| EXERCISE REQUIREMENTS |
Only the pictures should be dropped; every line of the data must come back exactly as written.

AVAILABLE DATA: Begin

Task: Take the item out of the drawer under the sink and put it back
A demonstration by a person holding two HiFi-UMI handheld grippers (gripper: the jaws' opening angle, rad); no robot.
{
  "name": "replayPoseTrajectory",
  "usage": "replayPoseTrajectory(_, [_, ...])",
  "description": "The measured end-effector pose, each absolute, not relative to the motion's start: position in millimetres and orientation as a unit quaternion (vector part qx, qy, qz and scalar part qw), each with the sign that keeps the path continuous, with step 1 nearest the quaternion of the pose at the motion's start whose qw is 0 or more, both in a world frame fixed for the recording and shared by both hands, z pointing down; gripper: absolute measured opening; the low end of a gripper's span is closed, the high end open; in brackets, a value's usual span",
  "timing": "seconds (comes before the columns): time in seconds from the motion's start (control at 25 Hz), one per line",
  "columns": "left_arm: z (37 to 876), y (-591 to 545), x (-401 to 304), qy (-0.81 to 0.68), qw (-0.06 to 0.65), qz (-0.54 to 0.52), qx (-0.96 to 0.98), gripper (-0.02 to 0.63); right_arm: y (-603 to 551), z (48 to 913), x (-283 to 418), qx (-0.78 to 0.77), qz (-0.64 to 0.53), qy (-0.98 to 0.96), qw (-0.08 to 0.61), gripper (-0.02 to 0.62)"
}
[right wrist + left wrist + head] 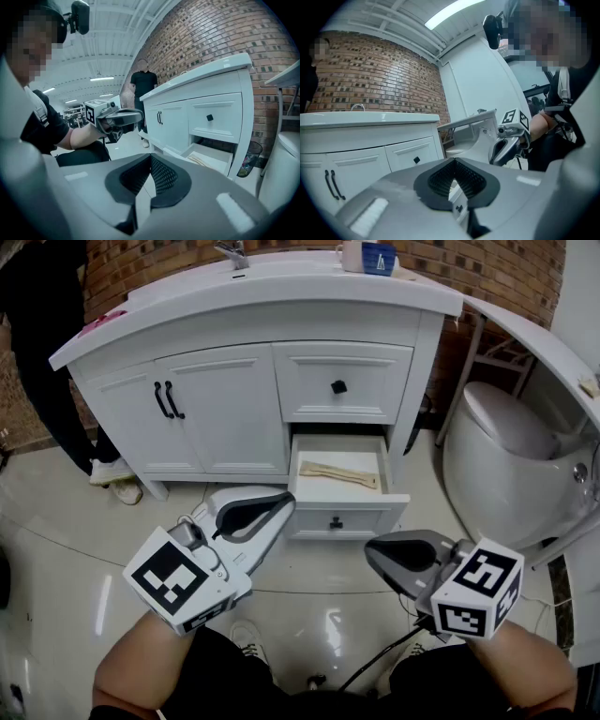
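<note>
left gripper (279,502) low before open drawer (349,518) | right gripper (377,555) alongside | fingers (440,180) closed, empty

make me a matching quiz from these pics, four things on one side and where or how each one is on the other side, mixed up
Things:
1 upper drawer
2 lower drawer
3 beige item
4 white mug

Place or state:
A standing on the countertop
B pushed shut
C lying inside the open drawer
D pulled open

Pairs: 1-B, 2-D, 3-C, 4-A
</note>
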State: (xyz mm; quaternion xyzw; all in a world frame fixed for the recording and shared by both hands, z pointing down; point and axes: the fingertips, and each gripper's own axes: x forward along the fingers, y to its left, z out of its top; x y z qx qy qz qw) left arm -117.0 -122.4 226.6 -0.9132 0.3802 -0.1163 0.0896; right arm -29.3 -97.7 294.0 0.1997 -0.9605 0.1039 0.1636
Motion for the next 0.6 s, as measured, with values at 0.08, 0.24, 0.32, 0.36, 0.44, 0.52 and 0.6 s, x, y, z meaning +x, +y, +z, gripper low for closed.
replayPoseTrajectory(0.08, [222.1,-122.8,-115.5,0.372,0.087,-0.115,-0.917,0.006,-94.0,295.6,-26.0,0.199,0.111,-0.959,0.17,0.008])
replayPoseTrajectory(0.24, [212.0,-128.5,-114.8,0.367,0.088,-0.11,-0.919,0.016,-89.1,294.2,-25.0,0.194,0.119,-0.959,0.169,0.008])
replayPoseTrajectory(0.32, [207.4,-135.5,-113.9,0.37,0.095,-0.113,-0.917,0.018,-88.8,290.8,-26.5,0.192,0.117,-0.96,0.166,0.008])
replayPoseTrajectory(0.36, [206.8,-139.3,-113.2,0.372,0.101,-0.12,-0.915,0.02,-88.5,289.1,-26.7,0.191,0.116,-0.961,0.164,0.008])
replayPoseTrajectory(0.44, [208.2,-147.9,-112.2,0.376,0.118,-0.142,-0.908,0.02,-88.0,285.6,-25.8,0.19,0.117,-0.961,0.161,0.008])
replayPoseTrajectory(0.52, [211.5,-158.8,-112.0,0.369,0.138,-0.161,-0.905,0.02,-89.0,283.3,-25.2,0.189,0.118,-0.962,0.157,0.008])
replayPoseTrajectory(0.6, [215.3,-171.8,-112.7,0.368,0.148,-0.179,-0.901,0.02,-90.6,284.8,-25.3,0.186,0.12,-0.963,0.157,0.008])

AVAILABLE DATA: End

| TASK OUTPUT |
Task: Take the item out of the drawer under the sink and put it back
A demonstration by a person holding two HiFi-UMI handheld grippers (gripper: the jaws' opening angle, rad); no robot.
{
  "name": "replayPoseTrajectory",
  "usage": "replayPoseTrajectory(_, [_, ...])",
  "description": "The measured end-effector pose, each absolute, not relative to the motion's start: position in millimetres and orientation as a unit quaternion (vector part qx, qy, qz and scalar part qw), each with the sign that keeps the path continuous, with step 1 nearest the quaternion of the pose at the motion's start whose qw is 0 or more, both in a world frame fixed for the recording and shared by both hands, z pointing down; gripper: absolute measured opening; the low end of a gripper's span is closed, the high end open; in brackets, a value's usual span",
  "timing": "seconds (comes before the columns): time in seconds from the motion's start (control at 25 Hz), one per line",
  "columns": "left_arm: z (37 to 876), y (-591 to 545), x (-401 to 304), qy (-0.81 to 0.68), qw (-0.06 to 0.65), qz (-0.54 to 0.52), qx (-0.96 to 0.98), gripper (-0.02 to 0.63); right_arm: y (-603 to 551), z (48 to 913), x (-283 to 418), qx (-0.78 to 0.77), qz (-0.64 to 0.53), qy (-0.98 to 0.96), qw (-0.08 to 0.61), gripper (-0.02 to 0.62)"
}
[right wrist + left wrist + head] 
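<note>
left gripper (279,502) low before open drawer (349,518) | right gripper (377,555) alongside | fingers (440,180) closed, empty

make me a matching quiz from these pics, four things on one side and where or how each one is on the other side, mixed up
Things:
1 upper drawer
2 lower drawer
3 beige item
4 white mug

Place or state:
A standing on the countertop
B pushed shut
C lying inside the open drawer
D pulled open

Pairs: 1-B, 2-D, 3-C, 4-A
</note>
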State: (xyz mm; quaternion xyzw; all in a world frame fixed for the recording and shared by both hands, z pointing down; point and axes: the fingertips, and each gripper's own axes: x forward along the fingers, y to its left, z out of its top; x y z qx qy qz qw) left arm -117.0 -122.4 226.6 -0.9132 0.3802 -0.1163 0.0896; right arm -29.3 -97.7 294.0 0.1997 -0.9605 0.1039 0.1636
Motion for the next 0.6 s, as measured, with values at 0.08, 0.24, 0.32, 0.36, 0.44, 0.52 and 0.6 s, x, y, z meaning +x, +y, +z, gripper low for closed.
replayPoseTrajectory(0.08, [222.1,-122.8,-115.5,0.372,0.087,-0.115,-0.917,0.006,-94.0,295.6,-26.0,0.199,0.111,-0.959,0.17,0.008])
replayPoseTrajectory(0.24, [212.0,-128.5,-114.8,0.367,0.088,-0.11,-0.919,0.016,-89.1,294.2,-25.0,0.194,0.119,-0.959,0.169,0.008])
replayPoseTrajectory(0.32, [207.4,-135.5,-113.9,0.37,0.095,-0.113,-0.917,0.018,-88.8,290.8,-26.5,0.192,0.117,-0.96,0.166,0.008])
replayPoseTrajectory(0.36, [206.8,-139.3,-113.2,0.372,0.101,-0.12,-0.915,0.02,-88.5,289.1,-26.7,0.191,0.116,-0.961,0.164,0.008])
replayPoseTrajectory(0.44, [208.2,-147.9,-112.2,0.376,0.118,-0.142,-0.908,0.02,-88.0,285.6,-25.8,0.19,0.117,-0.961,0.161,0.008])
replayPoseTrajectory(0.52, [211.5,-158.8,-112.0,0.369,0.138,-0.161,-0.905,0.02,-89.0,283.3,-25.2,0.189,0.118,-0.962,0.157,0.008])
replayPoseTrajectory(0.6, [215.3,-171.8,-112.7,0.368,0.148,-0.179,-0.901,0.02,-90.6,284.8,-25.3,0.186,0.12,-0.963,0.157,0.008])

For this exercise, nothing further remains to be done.